Forensic age prediction for saliva samples using methylation-sensitive high resolution melting: exploratory application for cigarette butts.

机构信息

Department of Forensic Medicine, Graduate School of Medicine, Kyoto University, Kyoto, Japan.

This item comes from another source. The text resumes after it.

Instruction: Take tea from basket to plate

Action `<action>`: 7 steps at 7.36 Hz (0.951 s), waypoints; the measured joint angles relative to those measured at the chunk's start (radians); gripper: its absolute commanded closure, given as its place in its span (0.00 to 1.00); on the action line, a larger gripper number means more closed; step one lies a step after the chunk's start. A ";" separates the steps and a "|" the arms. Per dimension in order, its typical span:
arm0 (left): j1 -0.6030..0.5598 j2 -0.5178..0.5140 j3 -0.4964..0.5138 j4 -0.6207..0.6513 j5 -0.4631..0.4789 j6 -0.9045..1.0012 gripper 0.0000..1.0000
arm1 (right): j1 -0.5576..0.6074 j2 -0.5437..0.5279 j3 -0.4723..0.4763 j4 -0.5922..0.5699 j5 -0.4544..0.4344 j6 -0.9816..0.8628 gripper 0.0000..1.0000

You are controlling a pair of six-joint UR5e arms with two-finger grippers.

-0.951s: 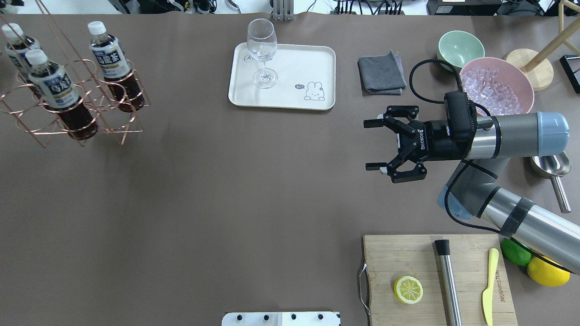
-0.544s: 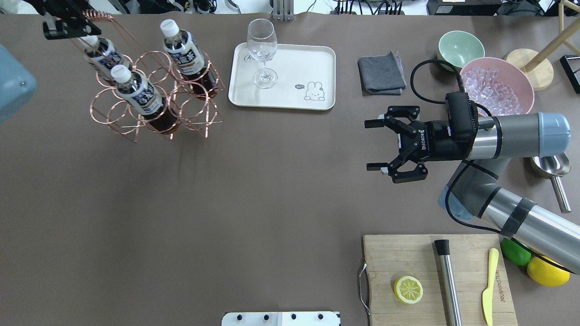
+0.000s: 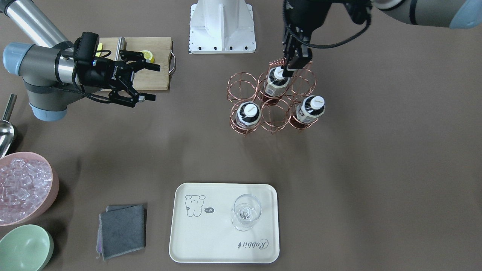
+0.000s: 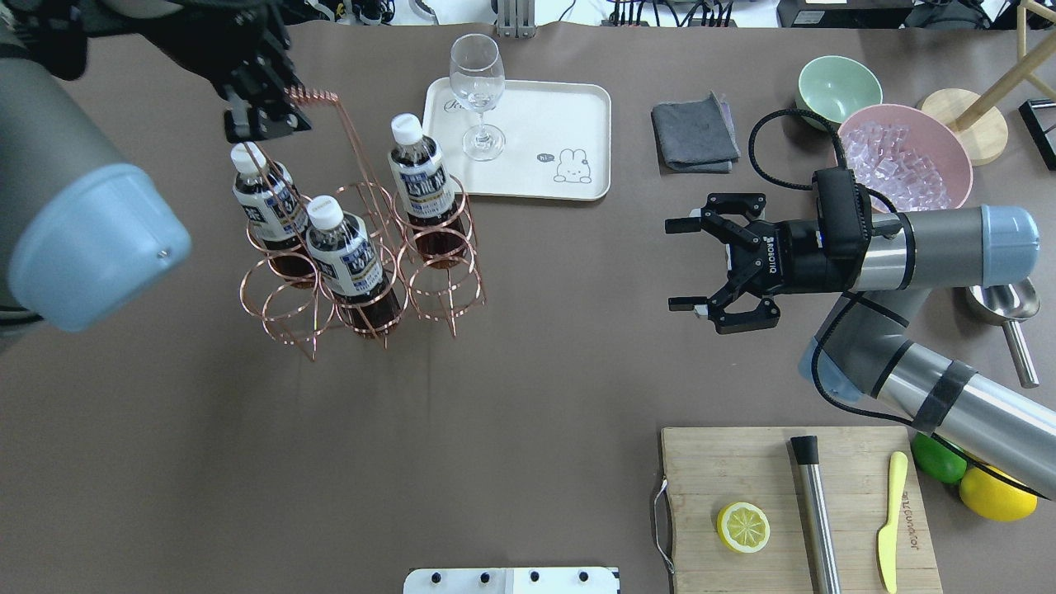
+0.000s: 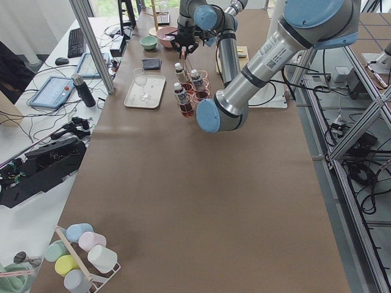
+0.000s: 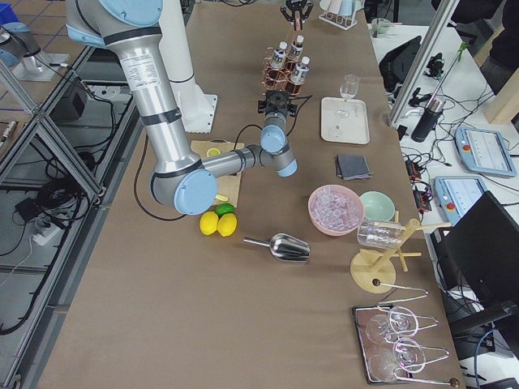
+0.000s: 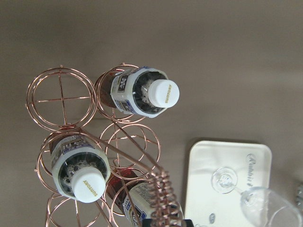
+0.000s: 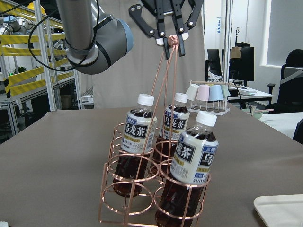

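the basket (image 4: 320, 96) stands on the table (image 4: 330, 462) left of the plate (image 4: 528, 115), near it, seen from overhead. three tea bottles (image 4: 421, 194) sit in its cells. a glass (image 4: 476, 78) stands on the plate's left half; a cloth (image 4: 695, 132) lies right of the plate.

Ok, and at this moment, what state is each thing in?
left gripper, shut on the basket handle.
right gripper, open, empty.
basket, upright, three cells filled.
tea bottles, capped, upright in the basket.
wine glass, upright, empty, on the plate.
pink bowl, filled with ice.
mint-green bowl, empty.
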 measured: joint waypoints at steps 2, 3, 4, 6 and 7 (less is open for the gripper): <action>0.124 -0.070 0.030 -0.002 0.065 -0.057 1.00 | -0.002 -0.009 -0.003 0.002 -0.027 0.003 0.00; 0.163 -0.119 0.078 -0.004 0.090 -0.082 1.00 | -0.002 -0.012 -0.001 0.003 -0.041 0.004 0.00; 0.193 -0.175 0.147 -0.013 0.111 -0.101 1.00 | -0.003 -0.013 0.001 0.003 -0.046 0.004 0.00; 0.224 -0.245 0.241 -0.027 0.143 -0.125 1.00 | -0.004 -0.014 0.003 0.003 -0.049 0.005 0.00; 0.228 -0.254 0.254 -0.030 0.149 -0.129 1.00 | -0.005 -0.014 0.005 0.002 -0.050 0.005 0.01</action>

Forensic Science Laboratory, Kyoto Prefectural Police Headquarters, Kyoto, Japan.

出版信息

Sci Rep. 2017 Sep 5;7(1):10444. doi: 10.1038/s41598-017-10752-w.

Abstract

There is high demand for forensic age prediction in actual crime investigations. In this study, a novel age prediction model for saliva samples using methylation-sensitive high resolution melting (MS-HRM) was developed. The methylation profiles of ELOVL2 and EDARADD showed high correlations with age and were used to predict age with support vector regression. ELOVL2 was first reported as an age predictive marker for saliva samples. The prediction model showed high accuracy with a mean absolute deviation (MAD) from chronological age of 5.96 years among 197 training samples. The model was further validated with an additional 50 test samples (MAD = 6.25). In addition, the age prediction model was applied to saliva extracted from seven cigarette butts, as in an actual crime scene. The MAD (7.65 years) for these samples was slightly higher than that of intact saliva samples. A smoking habit or the ingredients of cigarettes themselves did not significantly affect the prediction model and could be ignored. MS-HRM provides a quick (2 hours) and cost-effective (95% decreased compared to that of DNA chips) method of analysis. Thus, this study may provide a novel strategy for predicting the age of a person of interest in actual crime scene investigations.

摘要

在实际犯罪调查中,法医学年龄预测的需求很高。在这项研究中,开发了一种使用甲基化敏感高分辨率熔解(MS-HRM)的新型唾液样本年龄预测模型。ELOVL2 和 EDARADD 的甲基化谱与年龄高度相关,并被用于使用支持向量回归进行年龄预测。ELOVL2 首次被报道为唾液样本的年龄预测标志物。预测模型在 197 个训练样本中表现出很高的准确性,与实际年龄的平均绝对偏差(MAD)为 5.96 岁。该模型进一步通过另外 50 个测试样本进行了验证(MAD=6.25)。此外,该年龄预测模型还应用于在实际犯罪现场从七个香烟滤嘴中提取的唾液。这些样本的 MAD(7.65 岁)略高于完整唾液样本的 MAD。吸烟习惯或香烟本身的成分并没有显著影响预测模型,可以忽略不计。MS-HRM 提供了一种快速(2 小时)且具有成本效益的(比 DNA 芯片降低 95%)分析方法。因此,这项研究可能为实际犯罪现场调查中预测感兴趣者的年龄提供了一种新策略。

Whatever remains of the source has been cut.